PodBench: A Comprehensive Benchmark for Instruction-Aware Audio-Oriented Podcast Script Generation
This provides a reproducible testbed for researchers working on long-form, audio-centric generation tasks, though it is incremental as it focuses on benchmarking rather than novel method development.
The authors tackled the lack of systematic evaluation resources for podcast script generation by introducing PodBench, a benchmark with 800 samples and complex instructions, and found that open-source models with explicit reasoning outperform standard baselines in robustness for long contexts and multi-speaker coordination, though high instruction following does not always correlate with content quality.

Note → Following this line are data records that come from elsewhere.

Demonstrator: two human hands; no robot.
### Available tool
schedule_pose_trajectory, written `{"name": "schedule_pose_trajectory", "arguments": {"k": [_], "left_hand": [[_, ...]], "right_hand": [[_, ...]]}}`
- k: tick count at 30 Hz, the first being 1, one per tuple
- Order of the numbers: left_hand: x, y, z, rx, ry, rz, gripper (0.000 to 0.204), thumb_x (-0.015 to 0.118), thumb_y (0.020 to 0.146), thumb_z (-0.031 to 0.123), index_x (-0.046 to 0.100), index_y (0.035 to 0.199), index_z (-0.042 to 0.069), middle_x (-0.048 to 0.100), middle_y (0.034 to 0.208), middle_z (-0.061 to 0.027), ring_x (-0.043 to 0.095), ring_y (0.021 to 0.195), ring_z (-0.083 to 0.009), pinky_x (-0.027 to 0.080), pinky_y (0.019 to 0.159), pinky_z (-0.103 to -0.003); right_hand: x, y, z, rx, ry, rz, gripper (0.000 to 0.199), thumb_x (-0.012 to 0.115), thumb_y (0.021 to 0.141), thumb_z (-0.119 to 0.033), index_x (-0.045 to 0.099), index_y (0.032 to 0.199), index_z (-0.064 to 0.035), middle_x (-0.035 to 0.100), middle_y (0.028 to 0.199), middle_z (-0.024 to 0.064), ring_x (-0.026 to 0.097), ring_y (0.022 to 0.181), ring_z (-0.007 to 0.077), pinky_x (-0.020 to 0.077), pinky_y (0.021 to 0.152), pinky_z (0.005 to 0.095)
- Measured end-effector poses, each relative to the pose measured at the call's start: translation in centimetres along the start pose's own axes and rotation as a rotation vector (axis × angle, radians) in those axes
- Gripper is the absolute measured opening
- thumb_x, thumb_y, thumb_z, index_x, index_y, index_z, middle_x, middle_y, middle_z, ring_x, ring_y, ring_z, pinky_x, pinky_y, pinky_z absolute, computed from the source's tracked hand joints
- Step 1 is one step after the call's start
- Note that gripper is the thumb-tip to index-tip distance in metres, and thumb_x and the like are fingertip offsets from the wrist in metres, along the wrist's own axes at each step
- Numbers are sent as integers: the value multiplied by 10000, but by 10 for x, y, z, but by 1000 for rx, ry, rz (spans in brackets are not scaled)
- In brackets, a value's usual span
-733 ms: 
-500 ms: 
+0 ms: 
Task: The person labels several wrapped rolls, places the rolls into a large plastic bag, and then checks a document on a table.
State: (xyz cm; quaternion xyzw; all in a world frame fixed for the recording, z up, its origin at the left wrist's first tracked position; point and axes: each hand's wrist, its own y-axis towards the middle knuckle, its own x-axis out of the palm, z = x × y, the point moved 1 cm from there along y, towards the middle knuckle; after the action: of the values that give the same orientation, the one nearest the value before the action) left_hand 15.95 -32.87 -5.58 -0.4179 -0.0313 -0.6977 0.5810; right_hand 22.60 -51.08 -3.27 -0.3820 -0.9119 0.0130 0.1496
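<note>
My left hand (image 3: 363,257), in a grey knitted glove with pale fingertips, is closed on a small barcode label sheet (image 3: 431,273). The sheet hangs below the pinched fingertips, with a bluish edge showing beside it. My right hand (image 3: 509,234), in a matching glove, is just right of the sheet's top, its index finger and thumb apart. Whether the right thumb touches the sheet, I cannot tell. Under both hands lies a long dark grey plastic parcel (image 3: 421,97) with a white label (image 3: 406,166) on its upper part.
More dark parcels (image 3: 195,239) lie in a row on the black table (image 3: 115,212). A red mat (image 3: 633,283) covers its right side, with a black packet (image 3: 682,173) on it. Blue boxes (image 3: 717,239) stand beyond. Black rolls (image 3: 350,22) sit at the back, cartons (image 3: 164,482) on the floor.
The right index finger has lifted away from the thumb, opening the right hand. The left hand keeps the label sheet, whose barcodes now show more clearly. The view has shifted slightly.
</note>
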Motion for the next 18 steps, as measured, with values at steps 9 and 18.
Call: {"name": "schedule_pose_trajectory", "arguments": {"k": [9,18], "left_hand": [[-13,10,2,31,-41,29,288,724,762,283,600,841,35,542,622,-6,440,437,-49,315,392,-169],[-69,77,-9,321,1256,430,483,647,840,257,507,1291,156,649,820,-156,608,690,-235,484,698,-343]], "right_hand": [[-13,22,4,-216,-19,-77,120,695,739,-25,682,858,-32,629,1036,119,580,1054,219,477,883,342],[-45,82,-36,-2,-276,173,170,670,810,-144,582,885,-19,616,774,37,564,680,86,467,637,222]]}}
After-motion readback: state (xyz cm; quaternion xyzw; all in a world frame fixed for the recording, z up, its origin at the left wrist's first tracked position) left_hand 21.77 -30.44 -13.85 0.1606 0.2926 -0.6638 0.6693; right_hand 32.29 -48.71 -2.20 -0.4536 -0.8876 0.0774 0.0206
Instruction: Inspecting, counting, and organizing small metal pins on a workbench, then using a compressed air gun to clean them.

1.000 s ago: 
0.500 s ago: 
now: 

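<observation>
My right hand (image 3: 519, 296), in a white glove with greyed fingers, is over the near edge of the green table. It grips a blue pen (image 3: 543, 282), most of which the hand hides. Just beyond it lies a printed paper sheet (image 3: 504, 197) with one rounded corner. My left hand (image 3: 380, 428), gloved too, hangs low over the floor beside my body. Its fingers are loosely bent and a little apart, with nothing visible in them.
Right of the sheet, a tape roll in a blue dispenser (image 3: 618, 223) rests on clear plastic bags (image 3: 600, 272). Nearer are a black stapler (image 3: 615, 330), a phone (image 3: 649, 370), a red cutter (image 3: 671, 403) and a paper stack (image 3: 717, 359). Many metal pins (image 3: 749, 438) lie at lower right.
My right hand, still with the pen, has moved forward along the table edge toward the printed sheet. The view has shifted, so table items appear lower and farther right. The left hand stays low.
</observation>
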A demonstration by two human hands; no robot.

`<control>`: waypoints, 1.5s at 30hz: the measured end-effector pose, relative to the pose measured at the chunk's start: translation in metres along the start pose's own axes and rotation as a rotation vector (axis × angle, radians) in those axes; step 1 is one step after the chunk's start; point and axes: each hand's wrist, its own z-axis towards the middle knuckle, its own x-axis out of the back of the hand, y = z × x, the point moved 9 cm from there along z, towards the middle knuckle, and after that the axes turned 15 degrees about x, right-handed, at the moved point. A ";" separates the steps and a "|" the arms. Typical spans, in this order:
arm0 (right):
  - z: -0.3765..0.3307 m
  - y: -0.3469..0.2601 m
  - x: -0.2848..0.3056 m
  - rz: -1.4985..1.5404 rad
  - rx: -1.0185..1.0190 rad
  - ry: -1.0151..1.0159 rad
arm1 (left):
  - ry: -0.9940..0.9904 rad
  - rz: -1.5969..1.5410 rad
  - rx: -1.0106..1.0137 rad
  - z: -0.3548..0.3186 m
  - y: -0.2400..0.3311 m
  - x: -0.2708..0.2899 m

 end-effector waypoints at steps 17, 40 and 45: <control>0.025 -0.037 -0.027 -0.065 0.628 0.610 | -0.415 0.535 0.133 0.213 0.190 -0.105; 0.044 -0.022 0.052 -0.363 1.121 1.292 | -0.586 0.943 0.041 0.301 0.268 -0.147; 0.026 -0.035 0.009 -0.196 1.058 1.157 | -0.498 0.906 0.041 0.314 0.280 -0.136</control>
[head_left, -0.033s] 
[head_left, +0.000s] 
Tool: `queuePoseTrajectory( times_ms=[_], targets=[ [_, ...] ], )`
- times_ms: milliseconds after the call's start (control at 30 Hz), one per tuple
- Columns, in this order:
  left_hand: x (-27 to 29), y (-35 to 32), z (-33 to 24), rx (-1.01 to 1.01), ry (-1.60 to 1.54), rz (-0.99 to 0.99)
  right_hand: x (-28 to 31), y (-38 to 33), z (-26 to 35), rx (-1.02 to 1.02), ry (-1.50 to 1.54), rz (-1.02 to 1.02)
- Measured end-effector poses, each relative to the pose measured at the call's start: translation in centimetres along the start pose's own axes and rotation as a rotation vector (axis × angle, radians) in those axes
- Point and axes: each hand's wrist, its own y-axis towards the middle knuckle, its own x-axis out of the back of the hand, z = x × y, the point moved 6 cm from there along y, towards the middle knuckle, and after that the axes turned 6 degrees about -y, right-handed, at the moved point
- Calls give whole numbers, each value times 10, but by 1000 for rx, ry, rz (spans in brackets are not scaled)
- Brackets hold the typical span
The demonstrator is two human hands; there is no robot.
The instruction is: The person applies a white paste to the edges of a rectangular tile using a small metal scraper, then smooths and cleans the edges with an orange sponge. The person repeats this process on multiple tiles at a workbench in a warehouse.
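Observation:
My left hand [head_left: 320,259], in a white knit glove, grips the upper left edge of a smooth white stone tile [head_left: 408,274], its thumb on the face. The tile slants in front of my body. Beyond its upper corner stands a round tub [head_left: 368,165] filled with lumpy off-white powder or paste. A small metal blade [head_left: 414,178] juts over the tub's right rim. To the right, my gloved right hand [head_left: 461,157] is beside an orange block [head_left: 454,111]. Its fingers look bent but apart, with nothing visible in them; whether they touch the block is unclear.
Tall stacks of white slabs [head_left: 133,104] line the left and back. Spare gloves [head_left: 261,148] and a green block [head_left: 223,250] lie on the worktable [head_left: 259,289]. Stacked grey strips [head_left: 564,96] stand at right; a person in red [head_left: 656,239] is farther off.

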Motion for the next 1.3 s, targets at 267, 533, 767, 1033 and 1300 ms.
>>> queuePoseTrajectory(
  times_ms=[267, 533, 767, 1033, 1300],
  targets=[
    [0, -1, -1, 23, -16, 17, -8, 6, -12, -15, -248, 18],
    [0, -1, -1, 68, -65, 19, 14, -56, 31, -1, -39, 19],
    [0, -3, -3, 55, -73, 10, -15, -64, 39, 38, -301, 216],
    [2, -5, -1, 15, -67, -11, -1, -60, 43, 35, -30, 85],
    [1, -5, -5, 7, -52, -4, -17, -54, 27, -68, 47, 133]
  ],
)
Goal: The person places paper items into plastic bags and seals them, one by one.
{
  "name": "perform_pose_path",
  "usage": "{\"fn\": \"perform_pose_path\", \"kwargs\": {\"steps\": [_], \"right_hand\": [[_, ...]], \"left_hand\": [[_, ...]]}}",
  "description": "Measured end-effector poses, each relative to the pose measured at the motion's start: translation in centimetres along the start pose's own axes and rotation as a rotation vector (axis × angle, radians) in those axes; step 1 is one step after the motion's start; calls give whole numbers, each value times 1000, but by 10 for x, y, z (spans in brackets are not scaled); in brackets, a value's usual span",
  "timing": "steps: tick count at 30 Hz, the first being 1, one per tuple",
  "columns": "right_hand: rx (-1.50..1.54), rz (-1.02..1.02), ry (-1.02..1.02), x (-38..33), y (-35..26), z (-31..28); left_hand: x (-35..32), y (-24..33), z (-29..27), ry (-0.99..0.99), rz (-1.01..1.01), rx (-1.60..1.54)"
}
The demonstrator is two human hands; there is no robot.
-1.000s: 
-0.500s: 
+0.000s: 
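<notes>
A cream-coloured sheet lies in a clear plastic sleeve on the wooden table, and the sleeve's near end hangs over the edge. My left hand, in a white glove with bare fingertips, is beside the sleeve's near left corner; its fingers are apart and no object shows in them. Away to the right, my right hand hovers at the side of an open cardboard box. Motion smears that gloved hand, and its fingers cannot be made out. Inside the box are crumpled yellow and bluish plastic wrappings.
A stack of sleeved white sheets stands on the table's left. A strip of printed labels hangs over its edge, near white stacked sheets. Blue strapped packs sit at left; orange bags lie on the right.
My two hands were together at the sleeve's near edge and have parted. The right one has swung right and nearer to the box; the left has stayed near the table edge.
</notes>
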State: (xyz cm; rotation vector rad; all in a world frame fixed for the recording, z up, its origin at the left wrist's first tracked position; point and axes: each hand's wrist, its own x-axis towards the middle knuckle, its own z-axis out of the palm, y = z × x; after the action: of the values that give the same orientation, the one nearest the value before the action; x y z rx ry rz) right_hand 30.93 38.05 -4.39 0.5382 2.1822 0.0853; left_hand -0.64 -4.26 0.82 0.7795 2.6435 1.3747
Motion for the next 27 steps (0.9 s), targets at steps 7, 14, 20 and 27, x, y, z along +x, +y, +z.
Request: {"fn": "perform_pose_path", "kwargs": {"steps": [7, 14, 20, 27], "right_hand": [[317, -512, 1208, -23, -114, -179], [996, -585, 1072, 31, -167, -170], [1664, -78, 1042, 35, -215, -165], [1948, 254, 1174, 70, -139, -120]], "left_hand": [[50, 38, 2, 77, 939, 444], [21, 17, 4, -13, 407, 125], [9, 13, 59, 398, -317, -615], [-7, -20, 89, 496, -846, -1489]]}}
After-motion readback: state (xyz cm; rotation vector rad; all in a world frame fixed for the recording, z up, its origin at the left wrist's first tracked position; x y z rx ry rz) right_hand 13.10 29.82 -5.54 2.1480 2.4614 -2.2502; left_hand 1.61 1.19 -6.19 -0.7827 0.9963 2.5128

Podcast script generation requires LLMs to synthesize structured, context-grounded dialogue from diverse inputs, yet systematic evaluation resources for this task remain limited. To bridge this gap, we introduce PodBench, a benchmark comprising 800 samples with inputs up to 21K tokens and complex multi-speaker instructions. We propose a multifaceted evaluation framework that integrates quantitative constraints with LLM-based quality assessment. Extensive experiments reveal that while proprietary models generally excel, open-source models equipped with explicit reasoning demonstrate superior robustness in handling long contexts and multi-speaker coordination compared to standard baselines. However, our analysis uncovers a persistent divergence where high instruction following does not guarantee high content substance. PodBench offers a reproducible testbed to address these challenges in long-form, audio-centric generation.